Part of the problem is that every build of every class constantly generates conditions on their targets regardless of whether or not the build was designed with condition damage in mind. This means the combat engine spends a large part of this time processing a lot of low value conditions.
But what if the combat engine didn’t have to spend so much time processing low value conditions?
Suggestion #1: Condition armor
- Condition armor is an armor rating that ignores conditions below a certain damage threshold. The threshold may be different for different conditions (e.g. the threshold for Burning may be higher than that for Bleeding, because Burning has a higher base damage).

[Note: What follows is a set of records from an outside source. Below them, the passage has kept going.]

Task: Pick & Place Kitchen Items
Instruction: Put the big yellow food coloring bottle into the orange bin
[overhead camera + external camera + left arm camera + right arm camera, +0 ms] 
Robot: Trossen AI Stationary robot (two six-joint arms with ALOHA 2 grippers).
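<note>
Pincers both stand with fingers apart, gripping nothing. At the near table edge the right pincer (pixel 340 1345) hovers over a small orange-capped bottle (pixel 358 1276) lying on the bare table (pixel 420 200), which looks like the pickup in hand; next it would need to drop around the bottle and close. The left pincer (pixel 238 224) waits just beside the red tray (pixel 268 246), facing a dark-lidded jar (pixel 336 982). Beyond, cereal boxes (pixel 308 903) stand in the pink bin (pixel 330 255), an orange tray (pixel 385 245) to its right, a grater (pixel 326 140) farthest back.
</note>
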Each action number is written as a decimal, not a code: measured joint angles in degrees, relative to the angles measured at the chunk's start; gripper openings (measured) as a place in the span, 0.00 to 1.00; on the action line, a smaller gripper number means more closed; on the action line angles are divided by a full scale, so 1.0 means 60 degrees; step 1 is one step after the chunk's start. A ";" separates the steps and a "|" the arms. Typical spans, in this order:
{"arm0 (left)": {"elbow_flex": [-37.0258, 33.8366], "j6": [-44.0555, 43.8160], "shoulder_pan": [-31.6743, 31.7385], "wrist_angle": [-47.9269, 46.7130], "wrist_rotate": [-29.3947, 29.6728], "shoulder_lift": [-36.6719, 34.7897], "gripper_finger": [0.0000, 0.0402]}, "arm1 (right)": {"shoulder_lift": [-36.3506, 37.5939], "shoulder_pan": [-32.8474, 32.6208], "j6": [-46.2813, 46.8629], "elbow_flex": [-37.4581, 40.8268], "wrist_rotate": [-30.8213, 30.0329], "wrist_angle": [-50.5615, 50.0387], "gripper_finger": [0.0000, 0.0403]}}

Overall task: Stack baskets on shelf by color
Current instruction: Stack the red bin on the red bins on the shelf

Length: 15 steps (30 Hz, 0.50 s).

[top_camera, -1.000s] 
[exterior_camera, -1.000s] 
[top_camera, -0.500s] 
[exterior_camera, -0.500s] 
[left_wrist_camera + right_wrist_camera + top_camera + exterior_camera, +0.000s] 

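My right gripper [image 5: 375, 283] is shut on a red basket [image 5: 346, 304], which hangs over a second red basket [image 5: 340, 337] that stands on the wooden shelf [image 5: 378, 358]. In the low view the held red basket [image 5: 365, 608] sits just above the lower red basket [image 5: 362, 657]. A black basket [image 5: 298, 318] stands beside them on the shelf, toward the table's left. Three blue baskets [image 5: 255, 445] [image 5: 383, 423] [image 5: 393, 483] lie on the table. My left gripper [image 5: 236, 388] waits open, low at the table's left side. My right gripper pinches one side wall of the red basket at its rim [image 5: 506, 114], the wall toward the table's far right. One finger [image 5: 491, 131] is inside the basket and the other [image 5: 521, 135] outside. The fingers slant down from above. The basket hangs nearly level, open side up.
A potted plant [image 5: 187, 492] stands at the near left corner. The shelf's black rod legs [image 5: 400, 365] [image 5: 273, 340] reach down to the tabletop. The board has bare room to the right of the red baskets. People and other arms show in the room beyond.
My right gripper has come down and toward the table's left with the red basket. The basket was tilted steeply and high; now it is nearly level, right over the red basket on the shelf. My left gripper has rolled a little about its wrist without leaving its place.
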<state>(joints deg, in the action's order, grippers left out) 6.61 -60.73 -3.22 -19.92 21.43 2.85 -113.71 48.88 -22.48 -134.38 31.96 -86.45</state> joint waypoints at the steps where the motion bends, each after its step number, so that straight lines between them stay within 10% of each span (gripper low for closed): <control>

- The code: Each target has a condition armor rating (by condition type) which is passed to the client. When the character generates a condition on the target, the client checks against the targets condition armor rating and only reports conditions to the server that exceed that rating.
- Scaling events: the condition armor rating can increase as the event/battle scales up.
Suggestion #2: Condition bundling
- Condition bundling is where conditions are held back until the character has stacked enough to apply them as a bundle. This reduces what would be 25 individual applications each requiring processing, down to a much smaller number of higher value bundles. (E.g. Instead of applying each stack of Bleed individually, the character’s Bleed stacks are held back until it has generated at total of 5 stacks which all get applied as a single bundle.)
- The code: Targets have a bundle level for stackable conditions. When the character generates a condition on the target, the client checks against the targets bundle level and holds back stacks below the bundle threshold. When the character has accumulated the number of stacks required for the bundle, then the bundle is reported as single large application of the condition.
- Scaling events: The bundle level can increase as the event/battle scales up.
Suggestion #3: Fix condition damage at the time it is applied
- Set the +/-cond duration and +cond damage values at the time the condition is applied, rather than adjusting these each tick. This reduces processing each tick to reporting the damage applied only.
- Code: Set the +/-cond duration and +cond damage values at the time the condition is applied.
- Scaling events: Use this whenever the server starts to come under load.
Overall, these changes will free up server capacity and bandwidth for things like removing the 5 target cap on AoE (the biggest single driver of mindless zerging). Other effects will be: non-condition based builds will do less condition damage (cond armor); some condition based builds may do more damage (easier to get on the stack); some condition damage will be delayed (bundling); minor changes to the level of condition damage applied (fixed cond damage).